18/04/13 à 07:38 - Mise à jour à 07:38

Source: Le Vif

La réforme sur les armes promue par le président Barack Obama a subi mercredi un échec sévère, après que le Sénat a rejeté l'une des mesures principales du projet. En colère, Barack Obama a réagi peu de temps après, en dénonçant l'attitude d'une minorité de sénateurs qui a bloqué le texte.

Obama en colère, après l'échec de la réforme sur les armes au Sénat

© AFP

Pour Barack Obama, il s'agit d'un échec cinglant. Mercredi après-midi, le Sénat a rejeté l'une des mesures principales d'un texte de réforme des lois sur les armes, cher au président américain.
Quatre élus du parti démocrate du président ont fait défection et rejoint les républicains pour voter contre un amendement qui aurait imposé des vérifications d'antécédents judiciaires et psychiatriques avant les achats d'armes sur internet et dans les foires spécialisées.

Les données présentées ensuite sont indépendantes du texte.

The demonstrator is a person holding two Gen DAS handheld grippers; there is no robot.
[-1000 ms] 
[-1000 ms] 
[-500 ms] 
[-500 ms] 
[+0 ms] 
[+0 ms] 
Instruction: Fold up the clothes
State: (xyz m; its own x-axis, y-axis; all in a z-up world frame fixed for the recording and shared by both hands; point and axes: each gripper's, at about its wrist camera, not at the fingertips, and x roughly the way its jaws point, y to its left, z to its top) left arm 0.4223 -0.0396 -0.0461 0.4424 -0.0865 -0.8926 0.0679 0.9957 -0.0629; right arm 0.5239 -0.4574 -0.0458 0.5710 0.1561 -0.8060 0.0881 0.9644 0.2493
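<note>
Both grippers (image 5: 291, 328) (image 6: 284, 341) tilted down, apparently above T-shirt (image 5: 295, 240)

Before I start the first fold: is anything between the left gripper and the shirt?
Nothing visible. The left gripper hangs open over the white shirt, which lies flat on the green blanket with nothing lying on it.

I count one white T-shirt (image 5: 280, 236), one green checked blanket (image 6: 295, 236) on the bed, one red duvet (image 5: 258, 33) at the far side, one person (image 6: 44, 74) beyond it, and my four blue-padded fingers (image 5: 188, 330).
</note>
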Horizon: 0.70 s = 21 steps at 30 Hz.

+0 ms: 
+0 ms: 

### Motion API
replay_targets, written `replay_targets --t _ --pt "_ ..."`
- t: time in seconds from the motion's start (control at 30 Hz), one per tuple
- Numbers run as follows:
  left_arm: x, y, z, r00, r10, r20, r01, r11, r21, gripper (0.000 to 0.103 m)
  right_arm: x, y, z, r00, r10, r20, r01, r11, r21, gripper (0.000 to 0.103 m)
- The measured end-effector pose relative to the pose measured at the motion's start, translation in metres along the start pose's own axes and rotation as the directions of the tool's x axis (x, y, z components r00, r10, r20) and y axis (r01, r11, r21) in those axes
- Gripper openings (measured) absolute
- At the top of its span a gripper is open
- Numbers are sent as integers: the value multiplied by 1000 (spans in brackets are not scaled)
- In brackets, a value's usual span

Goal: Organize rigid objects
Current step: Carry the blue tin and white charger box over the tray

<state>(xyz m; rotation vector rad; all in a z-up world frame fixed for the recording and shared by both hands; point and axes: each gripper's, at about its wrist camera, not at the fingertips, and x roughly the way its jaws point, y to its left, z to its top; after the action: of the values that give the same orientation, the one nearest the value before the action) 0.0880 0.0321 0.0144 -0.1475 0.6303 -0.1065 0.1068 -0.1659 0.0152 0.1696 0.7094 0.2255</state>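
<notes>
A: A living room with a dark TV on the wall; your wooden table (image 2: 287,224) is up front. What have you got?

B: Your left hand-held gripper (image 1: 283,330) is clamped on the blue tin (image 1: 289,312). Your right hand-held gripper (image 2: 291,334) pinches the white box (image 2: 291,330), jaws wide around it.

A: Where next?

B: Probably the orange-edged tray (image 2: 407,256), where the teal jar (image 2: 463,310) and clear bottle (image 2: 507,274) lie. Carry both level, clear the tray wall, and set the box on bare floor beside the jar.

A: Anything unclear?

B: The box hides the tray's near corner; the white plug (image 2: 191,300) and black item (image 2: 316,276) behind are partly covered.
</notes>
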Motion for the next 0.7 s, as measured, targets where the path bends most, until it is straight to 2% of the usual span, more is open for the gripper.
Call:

"Honte à vous!" a crié depuis la galerie du public Patricia Maisch, qui avait survécu à la fusillade de Tuscon, dans l'Arizona, en janvier 2011, et assistait au vote avec des proches de victimes de Newtown. Le rejet du texte - lui-même édulcoré par rapport aux premières versions - marque une défaite politique cinglante pour le chef d'état américain, qui a investi un capital politique considérable sur ce thème.

"Seulement le premier round" lance Obama en colère

Barack Obama a immédiatement convoqué la presse pour une longue intervention à la Maison Blanche, ostensiblement en colère. "C'est un jour de honte pour Washington", a-t-il déclaré, en pointant du doigt une "minorité" de blocage. "Au lieu de soutenir ce compromis, le lobby des armes et ses alliés ont volontairement menti à propos de cette loi", a-t-il accusé, en enjoignant les Américains à se mobiliser aux prochaines élections. "Pour moi, c'est seulement le premier round".

Depuis janvier, le président américain a consacré trois déplacements et deux interventions formelles à la Maison-Blanche aux armes à feu, souvent aux côtés de parents d'écoliers abattus à bout portant par Adam Lanza, le 14 décembre, dans deux salles de classe de l'école Sandy Hook à Newtown. Une heure avant le vote, anticipant la défaite, le vice-président Joe Biden avait promis que "si nous n'y parven(ions) pas aujourd'hui, nous y parviendrons en fin de compte". Il a exceptionnellement présidé la séance.

Des démocrates d'états ruraux, hostiles à la réforme

Les démocrates qui ont voté contre, mercredi, représentent des États ruraux comme l'Arkansas et le Dakota du Nord, où de nombreuses familles possèdent des armes pour l'autodéfense, la chasse, le tir sportif ou comme simples collectionneurs.
Les sénateurs devaient encore voter mercredi et dans les prochains jours sur des amendements traitant, entre autres, des armes d'assaut, des chargeurs de grande capacité et du trafic d'armes.

Le texte sur les armes d'assaut, qui interdirait la fabrication, la vente et l'importation de centaines de modèles d'armes semi-automatiques, du type de celle utilisée par Adam Lanza, est quasi assuré d'une défaite. Des mesures plus consensuelles sur l'offre de soins psychiatriques pourraient être adoptées. Mais le coeur de la réforme, visant à empêcher délinquants et déséquilibrés de se procurer des armes d'occasion sur les marchés secondaires, a bel et bien été abattu en plein vol mercredi.